> Task directions
Copy the records below word for word, from the first line through the line that contains "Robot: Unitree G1", and leave out any pictures.

Stored dataset items:
........

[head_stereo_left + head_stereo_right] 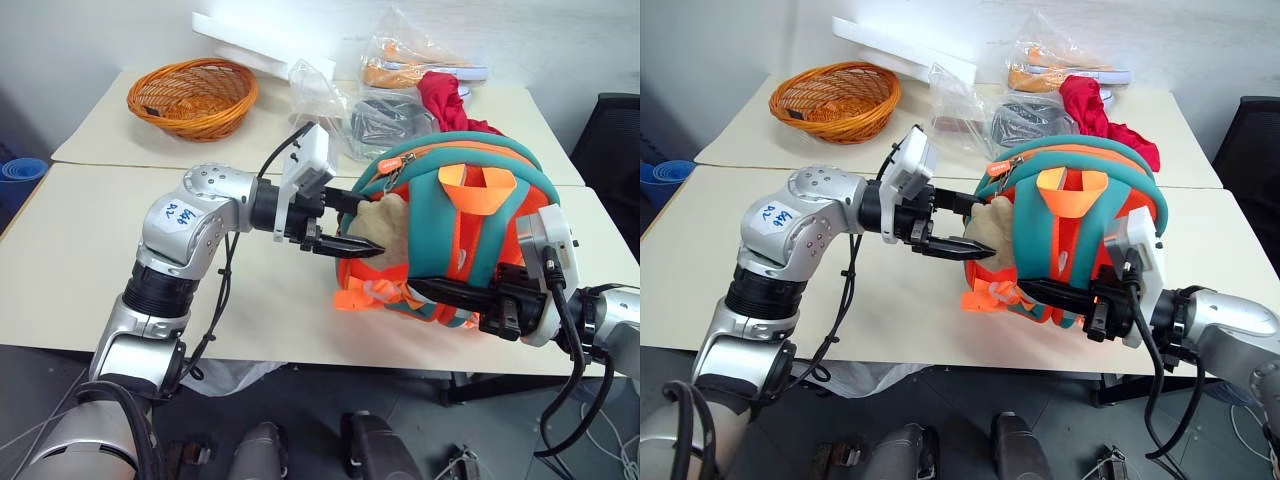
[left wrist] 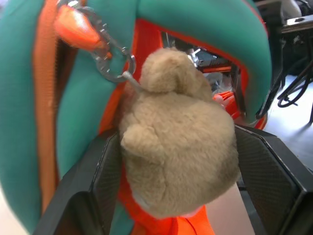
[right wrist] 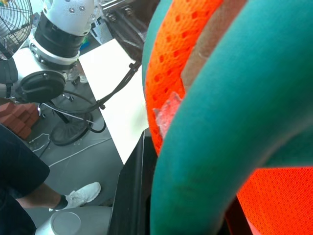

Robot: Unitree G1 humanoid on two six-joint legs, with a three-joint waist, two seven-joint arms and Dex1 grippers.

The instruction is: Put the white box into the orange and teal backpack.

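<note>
**Robot grips small backpack at table's near edge, plush toy between its other fingers**

The orange and teal backpack (image 1: pixel 455 235) stands upright at the near edge of a cream table (image 1: pixel 90 290), right of centre, its strap side turned toward the camera. The right gripper (image 1: pixel 470 300) reaches in from the right at the pack's lower part, its black fingers closed narrowly on a teal strap (image 3: pixel 230 122), which passes between them in the right wrist view. The left gripper (image 1: pixel 350 225) comes in level from the left, its jaws parted, with the tan plush toy (image 2: pixel 178 142) sitting between the two fingers (image 2: pixel 105 171) in the left wrist view; whether they press on the toy cannot be told. The toy hangs from a metal clip (image 2: pixel 110 61) at the pack's left side, beside an orange zipper pull (image 2: pixel 76 27). An orange webbing loop (image 1: pixel 1072 190) stands at the middle of the pack, between the teal straps.

The white box cannot be made out on the table or in either gripper.

On the far part of the table sit an orange wicker basket (image 1: pixel 193 95) at the left, a long white foam slab (image 1: pixel 905 45) behind it, clear plastic bags (image 1: pixel 1025 115) near the middle, and a red cloth (image 1: pixel 1090 105) just behind the backpack. In the right wrist view a person's leg and white shoe (image 3: pixel 83 195) show on the floor beyond the table.
</note>
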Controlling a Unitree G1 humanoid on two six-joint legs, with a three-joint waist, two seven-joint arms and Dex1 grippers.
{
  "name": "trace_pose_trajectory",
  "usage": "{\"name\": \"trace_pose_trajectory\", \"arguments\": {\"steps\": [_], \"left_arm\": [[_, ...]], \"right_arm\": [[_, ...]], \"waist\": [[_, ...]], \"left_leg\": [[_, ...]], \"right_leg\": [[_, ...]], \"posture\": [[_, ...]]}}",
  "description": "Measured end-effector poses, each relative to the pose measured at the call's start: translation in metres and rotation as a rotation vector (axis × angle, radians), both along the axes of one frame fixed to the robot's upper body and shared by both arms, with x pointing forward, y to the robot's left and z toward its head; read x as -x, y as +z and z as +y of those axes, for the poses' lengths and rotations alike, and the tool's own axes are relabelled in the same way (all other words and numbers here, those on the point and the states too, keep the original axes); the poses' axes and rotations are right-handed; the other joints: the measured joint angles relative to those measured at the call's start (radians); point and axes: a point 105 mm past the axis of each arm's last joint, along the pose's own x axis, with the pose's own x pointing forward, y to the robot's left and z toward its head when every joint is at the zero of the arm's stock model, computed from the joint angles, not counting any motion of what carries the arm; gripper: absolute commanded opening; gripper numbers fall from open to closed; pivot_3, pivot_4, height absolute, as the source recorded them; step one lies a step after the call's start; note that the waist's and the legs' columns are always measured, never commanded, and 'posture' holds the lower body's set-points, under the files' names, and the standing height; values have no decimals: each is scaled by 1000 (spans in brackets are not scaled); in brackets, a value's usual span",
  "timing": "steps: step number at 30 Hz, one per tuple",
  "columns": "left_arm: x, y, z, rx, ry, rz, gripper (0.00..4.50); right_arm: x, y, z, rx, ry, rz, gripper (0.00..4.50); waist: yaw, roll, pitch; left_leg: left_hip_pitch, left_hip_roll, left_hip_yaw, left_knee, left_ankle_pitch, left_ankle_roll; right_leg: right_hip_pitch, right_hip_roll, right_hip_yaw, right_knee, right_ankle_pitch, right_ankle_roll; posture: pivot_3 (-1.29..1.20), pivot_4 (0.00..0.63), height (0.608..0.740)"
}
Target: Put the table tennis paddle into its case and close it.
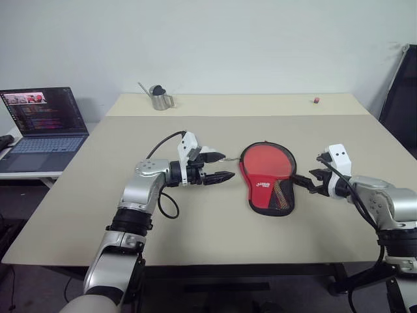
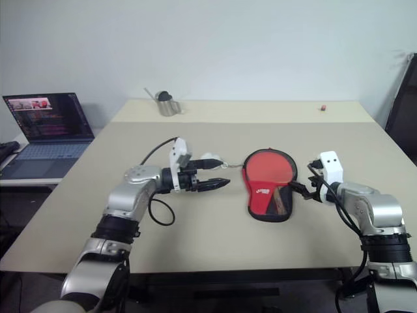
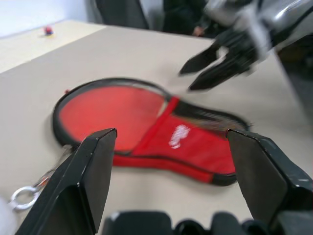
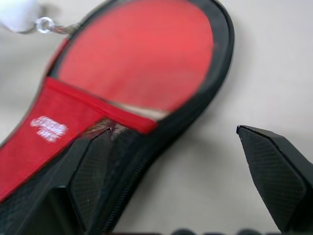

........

> Answer below
[head_stereo_left + head_stereo_right] 
[left wrist] 
[right wrist] 

Robot: Unitree G1 humanoid on two six-joint legs, with a three-joint waist, two seven-joint arms and Dex1 grippers.

This exercise is now finished.